Cela suggère en moi une réaction de
désespoir. Derrière cela un certain il faut surtout voir le nombre de
frustrations que la catégorie jeune vit dans la société camerounaise. Un
certain nombre d’entre eux déploie des trésors d’efforts pour se faire une
place au soleil mais ces efforts-là ne sont pas récompensés, et dans cette
situation de désespoir et de vulnérabilité ils essaient de se dire que tant
qu’à faire il vaut mieux essayer plusieurs expériences puisque autour d’eux
certains individus passent par ces voies.
Quelle est la place du mérite dans une
entreprise qui a fait le lit à la corruption et au favoritisme ?
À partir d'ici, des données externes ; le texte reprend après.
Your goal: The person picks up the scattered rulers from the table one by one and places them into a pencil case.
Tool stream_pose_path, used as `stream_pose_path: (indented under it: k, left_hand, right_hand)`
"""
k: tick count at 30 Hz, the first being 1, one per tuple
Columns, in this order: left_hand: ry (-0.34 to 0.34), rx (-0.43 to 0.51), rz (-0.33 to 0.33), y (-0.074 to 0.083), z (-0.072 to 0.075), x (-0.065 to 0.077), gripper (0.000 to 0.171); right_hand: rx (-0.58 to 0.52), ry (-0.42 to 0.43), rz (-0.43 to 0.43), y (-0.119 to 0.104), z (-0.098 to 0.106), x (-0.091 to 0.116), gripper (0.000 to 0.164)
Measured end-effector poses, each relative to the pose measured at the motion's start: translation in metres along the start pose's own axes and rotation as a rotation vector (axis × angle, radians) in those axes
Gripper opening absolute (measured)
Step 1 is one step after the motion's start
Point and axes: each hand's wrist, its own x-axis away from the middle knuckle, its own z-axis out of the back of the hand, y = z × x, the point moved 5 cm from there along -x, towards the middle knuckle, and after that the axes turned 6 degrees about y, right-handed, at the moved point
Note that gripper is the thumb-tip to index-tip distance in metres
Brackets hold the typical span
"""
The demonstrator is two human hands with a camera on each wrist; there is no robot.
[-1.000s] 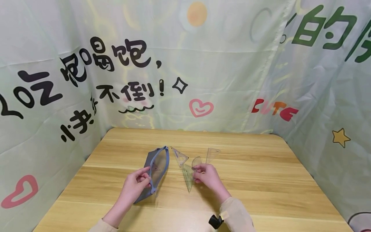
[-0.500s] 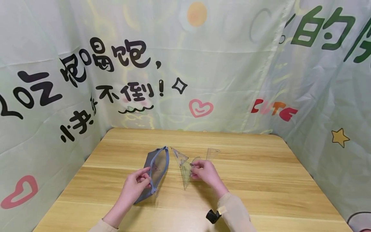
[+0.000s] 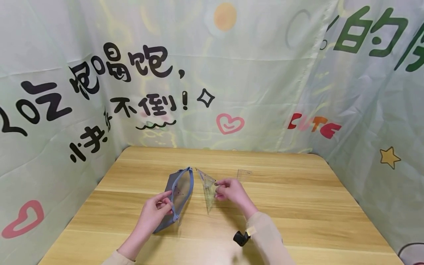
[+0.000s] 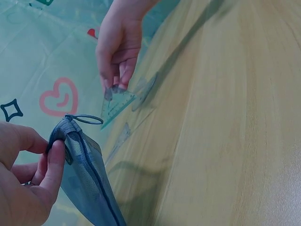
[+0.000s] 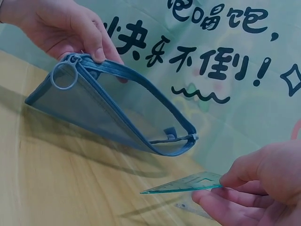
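My left hand (image 3: 154, 209) pinches the rim of a blue mesh zipper pouch (image 5: 101, 122), which stands unzipped and gaping on the table. A ring-shaped zipper pull (image 5: 64, 76) hangs at its near end. Between the thumb and fingers of my right hand (image 3: 230, 191) is a greenish transparent set square (image 5: 188, 182), raised above the table to the right of the pouch. Under and behind it lies a clear set square (image 3: 204, 178). A clear protractor (image 4: 146, 92) shows past the right hand in the left wrist view; in the head view that hand hides it.
A clear L-shaped ruler (image 3: 244, 173) lies farther back to the right on the wooden table (image 3: 298, 206). Printed cloth (image 3: 265, 84) hangs behind the table and along both sides. A black device (image 3: 241, 238) sits at the right wrist.
My right hand has lifted the green set square and moved it left, toward the pouch, covering the protractor in the head view. The left hand and pouch have stayed in place.
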Motion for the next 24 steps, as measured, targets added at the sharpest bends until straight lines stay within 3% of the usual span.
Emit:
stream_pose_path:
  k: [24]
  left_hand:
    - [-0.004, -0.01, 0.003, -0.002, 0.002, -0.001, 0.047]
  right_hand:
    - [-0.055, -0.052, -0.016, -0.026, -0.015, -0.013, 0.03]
Nous sommes dans une société en réalité où
le clientélisme, le privilégisme, la croyance en l’intervention d’un certain
nombre d’individus ont amené les uns et les autres à commencer à ne plus croire
en eux-mêmes. Il s’agit-là d’une société qui s’est déconstruite, qui entre dans
une lstructure de contre productivité et d’ensauvagement. La civilisation des
mœurs aujourd’hui dans le champ professionnel voudrait qu’on ait des individus
qui sont compétents, le fait qu’on soit inscrit dans une logique non pas du
travail pour avoir de compétences dans le métier qu’on a appris est pour moi
non seulement une défaite de l’école et de la société mais aussi un
ensauvagement collectif. Cela ne peut pas permettre à cette entreprise-là
d’avoir des résultats positifs. Et cela se comprend quand vous regardez le
champ organisationnel camerounais, notamment dans les sociétés para publiques,
on se rend compte qu’elles peinent à s’en sortir à cause du culte du moindre
effort découlant de cette croyance aux loges ou à l’adoubement par les gourous
de ces sectes. Si les gens croient en cela c’est parce que notre société se
fonde sur l’allégeance aux cercles occultes et de moins en moins sur le mérite
Le charlatan est souvent accusé d'utiliser de la pseudo-science,
de commettre des abus de confiance faisant passer
de nombreuses personnes par n’importe quelle compromission moyennant une promesse
de promotion sociale. A votre avis quelle est l’origine de la crédulité de leurs
victimes ?
Nous sommes en fin de règne. Et dans ces conditions,
c’est un grand moment d’incertitude. Nul n’est certain des lendemains, nul
n’est certain d’être maintenu à tel ou tel poste, et comme les règles de
promotion sociale ne sont pas transparentes, cette situation d’incertitude a
organisé une vulnérabilité structurelle des individus par rapport à la
valorisation de leurs compétences et à la promotion socio professionnelle. Du
coup les charlatans que j’appelle souvent des « vulnérocrates »,
vendent du vent, exploitent cette vulnérabilité et essaient au maximum d’en
tirer profit. Il s’agit de structures de l’arnaque qui renvoient à une
modernité insécurisée qui se reproduit à travers les trajectoires et les
itinéraires socioprofessionnels pour essayer d’émerger. En dehors de la
vulnérabilité, notre société croit très facilement au premier venu parce
qu’elle est fragilisée. Je connais l’histoire de quelqu’un qui a cru à un
charlatan qui lui disait qu’il fallait qu’il aille jeter 200 millions à minuit dans
le fleuve Sanaga pour être nommé à un poste ministériel. Beaucoup de personnes ne croient plus en leurs
capacités, ce genre de vulnérabilité est lié à une situation de crise, une
anomie. Le Professeur Hubert Mono Ndzana a dit qu’on a écarté la norme pour
normaliser l’écart. Il y a une faillite des modèles sociaux. La réussite
spontanée d’un certain nombre ne doit pas pousser les uns et les autres à ne
pas croire en l’existence d’un possible acquis par le mérite.